== Work instructions ==
Scan the data, and whenever a line contains "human", copy it.

┌─ Entries supplied

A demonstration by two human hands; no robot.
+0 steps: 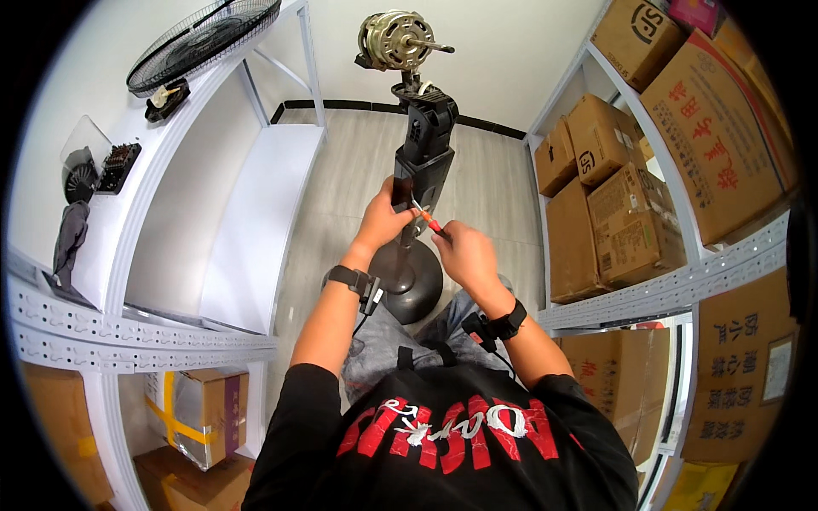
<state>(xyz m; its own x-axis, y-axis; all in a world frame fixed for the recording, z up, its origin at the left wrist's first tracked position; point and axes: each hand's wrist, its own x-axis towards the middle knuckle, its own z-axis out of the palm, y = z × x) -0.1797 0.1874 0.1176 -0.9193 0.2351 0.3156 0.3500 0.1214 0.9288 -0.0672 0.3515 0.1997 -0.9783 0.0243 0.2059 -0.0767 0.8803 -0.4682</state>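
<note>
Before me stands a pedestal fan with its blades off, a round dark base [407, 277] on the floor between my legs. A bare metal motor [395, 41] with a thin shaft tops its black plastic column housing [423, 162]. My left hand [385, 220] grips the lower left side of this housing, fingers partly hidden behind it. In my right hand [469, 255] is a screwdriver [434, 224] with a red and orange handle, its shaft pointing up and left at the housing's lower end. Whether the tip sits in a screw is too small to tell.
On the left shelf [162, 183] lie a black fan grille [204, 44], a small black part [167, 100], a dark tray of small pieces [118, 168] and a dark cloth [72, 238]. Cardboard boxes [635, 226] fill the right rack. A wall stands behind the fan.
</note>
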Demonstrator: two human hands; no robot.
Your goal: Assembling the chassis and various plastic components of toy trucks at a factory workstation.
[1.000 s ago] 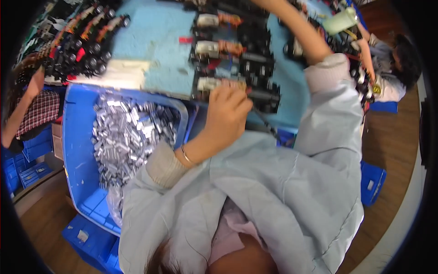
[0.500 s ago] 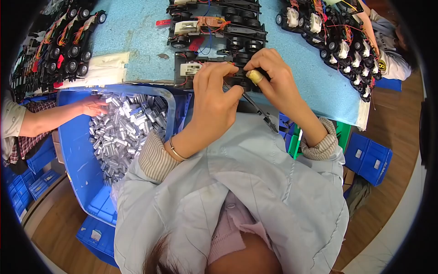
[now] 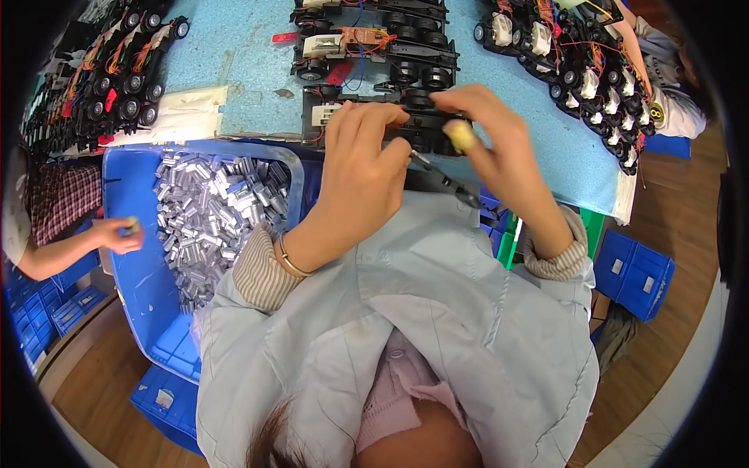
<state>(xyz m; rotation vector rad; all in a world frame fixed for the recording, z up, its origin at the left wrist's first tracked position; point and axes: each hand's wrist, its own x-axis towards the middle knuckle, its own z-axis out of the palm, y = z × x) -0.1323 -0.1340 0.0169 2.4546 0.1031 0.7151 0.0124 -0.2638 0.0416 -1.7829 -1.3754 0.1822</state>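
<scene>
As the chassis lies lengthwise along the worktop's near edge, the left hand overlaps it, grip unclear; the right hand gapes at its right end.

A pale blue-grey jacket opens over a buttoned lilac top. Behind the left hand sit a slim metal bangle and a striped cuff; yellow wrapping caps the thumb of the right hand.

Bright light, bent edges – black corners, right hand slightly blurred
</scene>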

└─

== Reply ==
A demonstration by two human hands; no robot.
Demonstrator: two human hands; no robot.

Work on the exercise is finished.